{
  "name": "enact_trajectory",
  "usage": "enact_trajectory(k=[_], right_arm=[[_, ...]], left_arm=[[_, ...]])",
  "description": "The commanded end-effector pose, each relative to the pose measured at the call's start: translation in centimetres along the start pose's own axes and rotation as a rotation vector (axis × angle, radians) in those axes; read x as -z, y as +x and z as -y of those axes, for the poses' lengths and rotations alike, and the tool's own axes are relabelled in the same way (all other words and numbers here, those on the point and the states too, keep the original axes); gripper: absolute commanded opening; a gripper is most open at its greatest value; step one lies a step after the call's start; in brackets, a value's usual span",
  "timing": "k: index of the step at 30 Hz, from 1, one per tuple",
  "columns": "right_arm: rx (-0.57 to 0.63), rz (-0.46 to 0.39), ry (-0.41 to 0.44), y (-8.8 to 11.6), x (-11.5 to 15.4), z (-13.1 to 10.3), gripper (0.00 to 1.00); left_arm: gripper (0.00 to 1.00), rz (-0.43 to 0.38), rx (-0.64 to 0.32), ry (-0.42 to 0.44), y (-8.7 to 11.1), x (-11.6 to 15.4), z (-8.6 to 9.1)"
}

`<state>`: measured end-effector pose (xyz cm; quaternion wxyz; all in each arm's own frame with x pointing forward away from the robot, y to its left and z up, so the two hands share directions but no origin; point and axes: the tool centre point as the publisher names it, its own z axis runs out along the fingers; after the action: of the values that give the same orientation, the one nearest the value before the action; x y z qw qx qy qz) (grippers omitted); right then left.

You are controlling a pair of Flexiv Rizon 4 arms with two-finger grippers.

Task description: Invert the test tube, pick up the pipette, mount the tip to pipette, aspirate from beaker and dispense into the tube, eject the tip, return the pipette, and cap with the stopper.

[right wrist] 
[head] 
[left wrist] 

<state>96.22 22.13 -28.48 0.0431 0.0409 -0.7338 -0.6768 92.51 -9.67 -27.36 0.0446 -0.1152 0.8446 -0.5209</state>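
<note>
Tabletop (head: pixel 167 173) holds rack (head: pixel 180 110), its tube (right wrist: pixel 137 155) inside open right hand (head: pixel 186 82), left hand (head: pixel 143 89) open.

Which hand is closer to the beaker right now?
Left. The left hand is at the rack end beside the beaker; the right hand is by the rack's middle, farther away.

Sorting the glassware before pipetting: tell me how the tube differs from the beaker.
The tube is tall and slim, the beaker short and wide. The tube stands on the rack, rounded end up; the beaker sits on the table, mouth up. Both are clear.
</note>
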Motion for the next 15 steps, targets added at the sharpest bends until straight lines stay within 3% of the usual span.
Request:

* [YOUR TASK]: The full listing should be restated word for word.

* [YOUR SOLUTION]:
{
  "name": "enact_trajectory",
  "usage": "enact_trajectory(k=[_], right_arm=[[_, ...]], left_arm=[[_, ...]])",
  "description": "The commanded end-effector pose, each relative to the pose measured at the call's start: translation in centimetres along the start pose's own axes and rotation as a rotation vector (axis × angle, radians) in those axes; read x as -z, y as +x and z as -y of those axes, for the poses' lengths and rotations alike, and the tool's own axes are relabelled in the same way (all other words and numbers here, those on the point and the states too, keep the original axes); gripper: absolute commanded opening; a gripper is most open at its greatest value; step one lies a step after the call's start; in brackets, a value's usual span",
  "timing": "k: index of the step at 30 Hz, from 1, one per tuple",
  "columns": "right_arm: rx (-0.57 to 0.63), rz (-0.46 to 0.39), ry (-0.41 to 0.44), y (-8.8 to 11.6), x (-11.5 to 15.4), z (-13.1 to 10.3), gripper (0.00 to 1.00); left_arm: gripper (0.00 to 1.00), rz (-0.43 to 0.38), rx (-0.64 to 0.32), ry (-0.42 to 0.44), y (-8.7 to 11.1), x (-11.6 to 15.4), z (-8.6 to 9.1)"
}

`<state>`: measured end-effector pose (xyz cm; quaternion wxyz; all in each arm's own frame with x pointing forward away from the robot, y to its left and z up, so the two hands share directions but no origin; point and axes: the tool centre point as the publisher names it, its own z axis runs out along the fingers; after the action: of the values that give the same orientation, the one nearest the value before the action; x y z qw qx qy qz) (grippers omitted); right then left.

You are controlling a pair of Flexiv Rizon 4 arms with two-finger grippers.

Task description: Invert the test tube, pick up the pipette, mount the tip to pipette, aspirate from beaker and dispense into the tube, eject the tip, return the pipette, and cap with the stopper.

[right wrist] 
[head] 
[left wrist] 

<state>96.22 22.13 -28.48 0.0431 0.0409 -0.7338 -0.6768 92.51 -9.67 -27.36 0.0446 -0.1152 0.8446 -0.5209</state>
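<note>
Tabletop (head: pixel 167 173) holds rack (head: pixel 180 110), its tube (right wrist: pixel 137 155) inside open right hand (head: pixel 186 82), left hand (head: pixel 143 89) open.

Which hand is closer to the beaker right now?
Left. The left hand is at the rack end beside the beaker; the right hand is by the rack's middle, farther away.

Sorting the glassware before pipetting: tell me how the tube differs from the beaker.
The tube is tall and slim, the beaker short and wide. The tube stands on the rack, rounded end up; the beaker sits on the table, mouth up. Both are clear.
</note>
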Motion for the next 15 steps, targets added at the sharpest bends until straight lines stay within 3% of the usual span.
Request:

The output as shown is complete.